Bundy managed a career-high 22 swinging strikes and struck out 10 or more opposing batters for the third time in his past four starts. It was the first Orioles' first complete-game shutout Miguel Gonzalez since did it Sept. 3, 2014, against the Cincinnati Reds. The only other Orioles pitcher to throw a one-hit shutout with at least 12 strikeouts was Mike Mussina on Aug. 1, 2000, against the Minnesota Twins.
"I don't think a lot of people have been through what Dylan's been through, and to battle back through it," Showalter said. "Sometimes, you forget that Dylan lost his mother and his grandmother at a young age and sometimes life forces you to grow up. This was a guy who was as good a high school prospect as a lot of people ever saw and then all of a sudden that's taken away from you with elbow surgery, and you've got to make some decisions whether you're going to push through it. Sometimes, it makes us a lot stronger when you get through those things."
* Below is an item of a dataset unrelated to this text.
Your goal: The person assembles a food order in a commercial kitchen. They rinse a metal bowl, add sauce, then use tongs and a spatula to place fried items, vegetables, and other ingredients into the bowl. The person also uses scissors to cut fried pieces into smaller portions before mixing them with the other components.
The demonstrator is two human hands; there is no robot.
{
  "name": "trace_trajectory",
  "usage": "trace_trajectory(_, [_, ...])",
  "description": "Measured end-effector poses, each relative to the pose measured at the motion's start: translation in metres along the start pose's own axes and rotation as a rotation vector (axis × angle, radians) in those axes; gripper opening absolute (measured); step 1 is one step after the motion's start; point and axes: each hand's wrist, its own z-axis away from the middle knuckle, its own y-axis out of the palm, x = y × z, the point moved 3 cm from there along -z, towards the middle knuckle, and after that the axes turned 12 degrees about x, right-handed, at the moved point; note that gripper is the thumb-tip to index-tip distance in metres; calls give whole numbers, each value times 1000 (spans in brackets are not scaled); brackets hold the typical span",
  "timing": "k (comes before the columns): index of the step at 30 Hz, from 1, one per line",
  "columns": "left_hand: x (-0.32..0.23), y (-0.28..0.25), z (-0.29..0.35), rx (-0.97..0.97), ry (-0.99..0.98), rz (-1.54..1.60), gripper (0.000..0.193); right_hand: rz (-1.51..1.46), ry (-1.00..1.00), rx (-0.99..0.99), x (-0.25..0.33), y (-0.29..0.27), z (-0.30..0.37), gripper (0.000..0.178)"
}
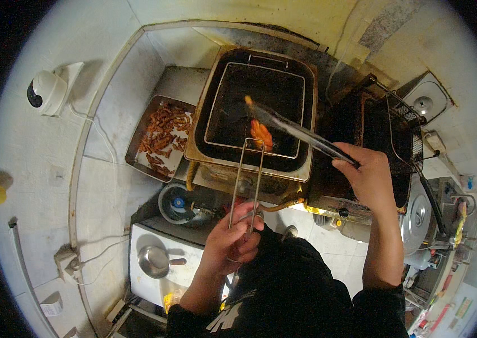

Said Bundy: "It's been hectic, but I'm just taking it in stride and taking it one day in a time and go out there and pitch when it's my turn to pitch."
Bundy ends August with a 2.00 ERA in 36 innings, with 45 strikeouts and six walks. He lowered his season ERA to 3.94 and improved his record to 13-8.
Schoop opened the Orioles' scoring with a missile to left field that went for a two-out solo home run in the first inning, giving the Orioles a 1-0 lead and temporarily giving him the team lead with 29 home runs.
It also marked Schoop's 500th career hit, a milestone that was followed in his next at-bat by his career-high 30th walk in the third inning.
Second time's a charm
With two on and one out in the third inning, Machado hit a ball that was caught at the wall by left fielder Ben Gamel for a frustrating out, and the Orioles ended up leaving the bases loaded.
Machado wouldn't let anything like that happen next time up. He got a fresh slate to open the sixth inning after Beckham was caught stealing to end the fifth, and shot a ball just over the left-field wall that Gamel tried to bring back into play but couldn't.
He added his second home run of the game and 30th of the season to lead off the eighth inning and extend the Orioles' lead to 4-0. Between his two blasts, Castillo hit his 15th home run of the season, a solo shot in the seventh.